Footbridges could be repaired

Cllr John Holdich
Cllr John Holdich
0
Have your say

Last week, residents attended a public meeting to discuss our detailed plans for much needed work on junction 18 of the A47/A15 - including the replacement of the footbridges with pedestrian crossings, writes leader of Peterborough City Council John Holdich.

I attended a meeting for councillors and key stakeholders the week before and saw the state that the bridge is in and the plans for the proposed works. I’ve also had a number of conversations with people and have listened to what the public have said.

The proposed scheme was scrutinised and agreed by Council as part of the Local Transport Plan which was adopted last year.

Subsequently, a £5.5million budget for these works, including the removal of bridges, was agreed as part of the 2017/18 budget by Council in March.

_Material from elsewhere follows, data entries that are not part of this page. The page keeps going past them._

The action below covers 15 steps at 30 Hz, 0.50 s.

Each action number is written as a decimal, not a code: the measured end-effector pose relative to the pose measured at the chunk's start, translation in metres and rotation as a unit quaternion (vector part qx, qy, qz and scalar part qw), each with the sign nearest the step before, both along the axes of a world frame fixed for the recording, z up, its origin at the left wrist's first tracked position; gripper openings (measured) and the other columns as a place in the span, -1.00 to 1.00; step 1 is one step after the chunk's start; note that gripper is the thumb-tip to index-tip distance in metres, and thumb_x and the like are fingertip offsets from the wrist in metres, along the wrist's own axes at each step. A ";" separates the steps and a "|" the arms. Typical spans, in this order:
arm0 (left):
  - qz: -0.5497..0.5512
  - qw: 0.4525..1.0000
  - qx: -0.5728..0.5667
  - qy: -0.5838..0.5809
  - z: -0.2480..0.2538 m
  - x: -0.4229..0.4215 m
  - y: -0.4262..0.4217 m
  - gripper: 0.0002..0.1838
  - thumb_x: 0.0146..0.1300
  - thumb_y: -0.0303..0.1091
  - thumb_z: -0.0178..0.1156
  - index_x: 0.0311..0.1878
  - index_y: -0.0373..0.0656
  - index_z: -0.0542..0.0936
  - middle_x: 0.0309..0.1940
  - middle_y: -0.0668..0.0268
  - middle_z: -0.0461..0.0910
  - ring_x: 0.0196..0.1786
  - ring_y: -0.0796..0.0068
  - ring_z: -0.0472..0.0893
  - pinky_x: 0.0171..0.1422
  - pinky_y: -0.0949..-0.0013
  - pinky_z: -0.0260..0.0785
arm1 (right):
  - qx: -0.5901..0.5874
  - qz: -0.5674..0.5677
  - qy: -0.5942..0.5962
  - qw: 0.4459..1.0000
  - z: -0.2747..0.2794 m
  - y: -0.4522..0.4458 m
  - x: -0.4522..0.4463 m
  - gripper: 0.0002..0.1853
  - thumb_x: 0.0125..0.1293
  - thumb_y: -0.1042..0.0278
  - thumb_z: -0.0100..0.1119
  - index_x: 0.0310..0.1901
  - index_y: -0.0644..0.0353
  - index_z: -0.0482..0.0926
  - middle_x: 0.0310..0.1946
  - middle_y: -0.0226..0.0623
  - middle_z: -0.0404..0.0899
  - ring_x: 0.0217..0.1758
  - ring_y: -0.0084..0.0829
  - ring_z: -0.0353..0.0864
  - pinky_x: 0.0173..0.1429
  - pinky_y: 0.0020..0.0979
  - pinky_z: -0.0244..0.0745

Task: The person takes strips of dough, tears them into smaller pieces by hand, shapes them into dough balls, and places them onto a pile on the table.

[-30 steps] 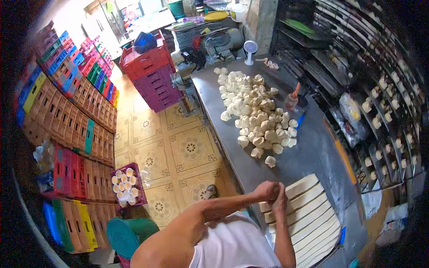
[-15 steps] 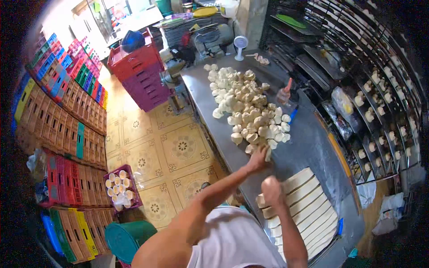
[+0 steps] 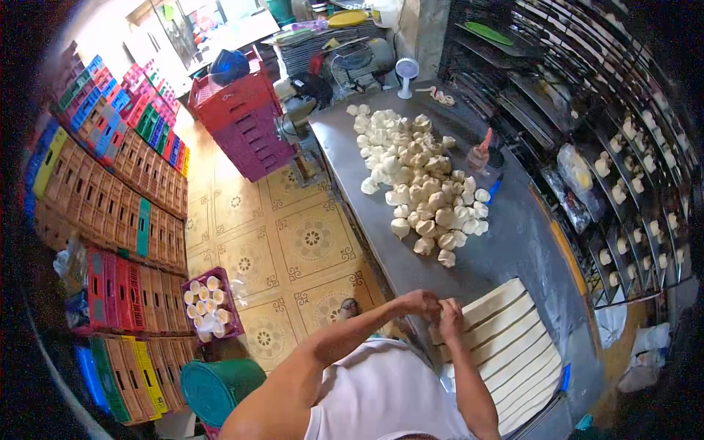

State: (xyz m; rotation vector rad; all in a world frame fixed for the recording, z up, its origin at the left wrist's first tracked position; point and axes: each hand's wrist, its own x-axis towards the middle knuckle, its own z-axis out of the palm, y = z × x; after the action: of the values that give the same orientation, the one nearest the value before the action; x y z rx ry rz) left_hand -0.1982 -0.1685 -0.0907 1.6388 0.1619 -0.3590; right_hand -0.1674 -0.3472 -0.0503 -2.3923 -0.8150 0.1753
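Dough strips (image 3: 517, 353), pale, side by side with dark gaps between, on a grey metal table (image 3: 488, 264) before the person. Left hand (image 3: 419, 302) and right hand (image 3: 449, 321): together at the left edge of the strips, fingers curled inward; whether they pinch anything cannot be told. Dough pieces (image 3: 422, 187), many, rounded, heaped on the table beyond the strips, a lone one at the near end. Fan (image 3: 406, 73), white, upright, at the far end. Bottle (image 3: 479, 155), orange-tipped, right of the heap. Rack (image 3: 623, 242) of laden trays, right of the table.
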 end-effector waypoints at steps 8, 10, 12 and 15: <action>0.067 0.974 0.189 -0.108 0.071 -0.006 -0.029 -0.71 0.18 -0.19 0.23 -0.17 -0.22 0.61 -0.28 -0.13 0.63 -0.13 -0.21 0.63 -0.09 -0.03 0.50 | 0.168 -0.067 0.018 0.983 0.019 0.008 -0.016 -0.45 0.00 0.13 0.48 0.00 0.21 0.54 -0.04 0.12 0.62 0.11 0.00 0.62 0.12 -0.06 0.50; 0.054 0.965 0.229 -0.112 0.067 0.002 -0.022 -0.71 0.15 -0.19 0.26 -0.20 -0.22 0.60 -0.29 -0.14 0.63 -0.15 -0.22 0.62 -0.11 -0.05 0.49 | 0.095 -0.110 0.161 0.976 0.011 0.015 -0.008 -0.44 -0.01 0.19 0.48 0.04 0.23 0.54 -0.04 0.10 0.64 0.08 0.02 0.63 0.11 -0.07 0.51; 0.062 0.952 0.272 -0.124 0.072 0.011 -0.015 -0.71 0.08 -0.20 0.31 -0.25 -0.21 0.59 -0.32 -0.14 0.62 -0.17 -0.21 0.62 -0.13 -0.08 0.46 | 0.014 -0.100 0.176 0.979 -0.021 0.018 0.004 -0.49 0.00 0.26 0.46 0.00 0.23 0.57 -0.21 0.03 0.69 -0.11 0.06 0.68 -0.01 -0.07 0.56; 0.073 0.952 0.267 -0.134 0.069 0.018 -0.007 -0.73 0.07 -0.17 0.32 -0.31 -0.19 0.64 -0.32 -0.08 0.67 -0.19 -0.21 0.65 -0.13 -0.10 0.50 | -0.048 -0.092 0.113 0.988 -0.002 0.018 0.003 -0.63 0.09 0.23 0.35 -0.10 0.23 0.57 -0.24 -0.01 0.69 -0.17 0.12 0.66 -0.08 -0.05 0.54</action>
State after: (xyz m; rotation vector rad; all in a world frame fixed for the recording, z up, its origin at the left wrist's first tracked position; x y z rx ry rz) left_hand -0.1803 -0.1757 -0.0219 2.1756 0.1828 0.0338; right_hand -0.1644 -0.3287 -0.0521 -2.4648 -0.4872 0.4118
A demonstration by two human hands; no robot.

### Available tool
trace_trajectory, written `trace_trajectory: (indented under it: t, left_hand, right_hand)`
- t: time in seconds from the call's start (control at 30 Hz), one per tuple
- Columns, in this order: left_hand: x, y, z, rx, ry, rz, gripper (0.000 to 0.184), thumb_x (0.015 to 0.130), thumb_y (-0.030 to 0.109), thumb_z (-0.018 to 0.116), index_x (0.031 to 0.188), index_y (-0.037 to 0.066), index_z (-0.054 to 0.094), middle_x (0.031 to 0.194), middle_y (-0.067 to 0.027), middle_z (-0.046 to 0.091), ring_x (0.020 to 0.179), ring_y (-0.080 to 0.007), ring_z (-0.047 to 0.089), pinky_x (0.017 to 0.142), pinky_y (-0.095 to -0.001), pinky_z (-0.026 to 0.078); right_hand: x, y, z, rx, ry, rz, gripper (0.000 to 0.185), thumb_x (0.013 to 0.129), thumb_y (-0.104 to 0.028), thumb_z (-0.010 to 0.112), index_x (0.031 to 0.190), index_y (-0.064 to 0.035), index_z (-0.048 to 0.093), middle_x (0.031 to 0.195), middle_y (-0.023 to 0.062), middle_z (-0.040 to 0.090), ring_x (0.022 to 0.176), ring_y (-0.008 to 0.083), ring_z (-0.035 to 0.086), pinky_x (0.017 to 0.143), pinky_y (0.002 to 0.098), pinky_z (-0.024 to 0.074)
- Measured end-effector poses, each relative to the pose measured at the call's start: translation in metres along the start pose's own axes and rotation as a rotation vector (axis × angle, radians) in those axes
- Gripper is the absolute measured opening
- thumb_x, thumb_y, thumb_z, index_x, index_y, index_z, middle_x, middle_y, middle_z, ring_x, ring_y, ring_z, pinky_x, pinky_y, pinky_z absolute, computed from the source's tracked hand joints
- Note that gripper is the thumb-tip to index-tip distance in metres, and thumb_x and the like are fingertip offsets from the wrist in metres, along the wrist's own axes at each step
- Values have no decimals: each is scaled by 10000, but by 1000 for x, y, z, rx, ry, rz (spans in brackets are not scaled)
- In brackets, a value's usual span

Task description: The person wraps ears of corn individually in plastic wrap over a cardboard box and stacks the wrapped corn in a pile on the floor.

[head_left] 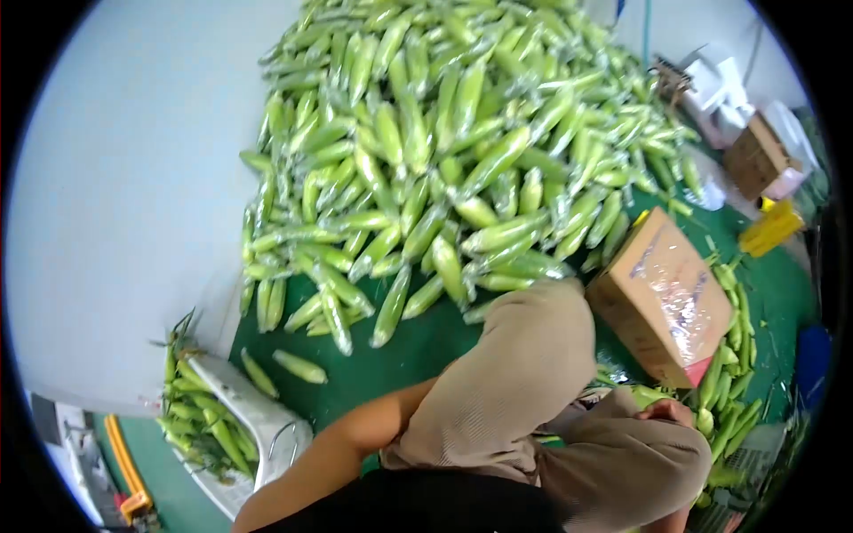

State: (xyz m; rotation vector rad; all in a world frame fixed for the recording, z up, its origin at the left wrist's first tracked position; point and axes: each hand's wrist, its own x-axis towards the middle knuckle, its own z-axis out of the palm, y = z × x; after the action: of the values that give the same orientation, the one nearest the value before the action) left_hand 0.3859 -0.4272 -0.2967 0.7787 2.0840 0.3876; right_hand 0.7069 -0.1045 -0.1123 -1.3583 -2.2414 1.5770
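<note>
A bent left forearm passes behind my raised knee, and the leg hides my left hand. My right hand shows only in part past the other knee, close to loose green corn ears. Its fingers are too unclear to tell what they hold, if anything. Ahead of my knees spreads a big heap of corn ears in clear plastic wrap. Two separate corn ears lie on the green floor to the left of my legs.
A cardboard box with shiny plastic on it stands right of my knee, beside unwrapped corn ears. At left, a white basket holds more corn. A pale wall borders the heap. Another carton sits at far right.
</note>
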Motion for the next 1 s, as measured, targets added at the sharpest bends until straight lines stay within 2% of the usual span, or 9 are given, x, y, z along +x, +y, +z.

Put simply, the council is currently not in a financial position to build new replacement bridges - the cost of which has increased because there are a number of structures that span several sections of road.

The network of bridges need to be replaced because they are nearing the end of their life. This is because it’s becoming increasingly expensive and therefore uneconomical to repair them. For instance, a couple of years ago we spent £150,000 to wrap the bridge piers in kevlar and over the past 10 years we’ve spent around £600,000 in repairs.

However, it is clear there has been a very strong public response to the publication of the detailed scheme. In addition, I welcome the call-in from councillors as this allows for additional scrutiny of the plans.

To that end, we are now looking at another temporary option. Part of the cost of our proposed scheme is to demolish the footbridges.

We are now investigating whether this part of the scheme’s budget could instead be used to make significant repairs to the bridges to keep them in operation for the next few years. I must stress that this would only be a short term solution as the bridges will have to be replaced at some point in the future - and it’s a more costly option.

If, following investigation, we are able to extend the bridges’ life we would then use that extra time to try and identify external funding opportunities to pay for replacement footbridges.

However, if we are unable to extend the bridges’ life we would likely go ahead with the scheme that we are currently consulting on. This wouldn’t prevent bridges being constructed in the future and we would commit to try and identify the necessary funding if this were the case.

It’s important to understand that this scheme is not just about the bridges. There are other important elements which are still needed:

1) A significant part of the proposed scheme is to increase capacity for vehicles to accommodate future growth of the city. This includes improving the efficiency of the traffic signals and an additional lane on one section of the roundabout to avoid congestion.

2) Irrespective of whether we are able to replace the footbridges or not - pedestrian crossings will need to be installed. If we do identify funding there would still be a period with no bridges whilst works take place and people would still need to be able to cross the road.

We will try to secure external funding, but replacement bridges would be expensive and we have estimated that if we add these to the proposed scheme it would increase the overall cost from £5.5million to more than £20million.

That indicative figure is based on expert engineering advice and would include additional design work, construction of new structures and additional traffic management, given that the structures span several sections of major roads. We are also required to build in significant contingency costs without detailed designs (which in themselves would incur heavy design costs), which increases the potential cost significantly.

These days, councils have very few easy decisions to make, but I want to personally assure residents that we are listening to their views and will continue to do so.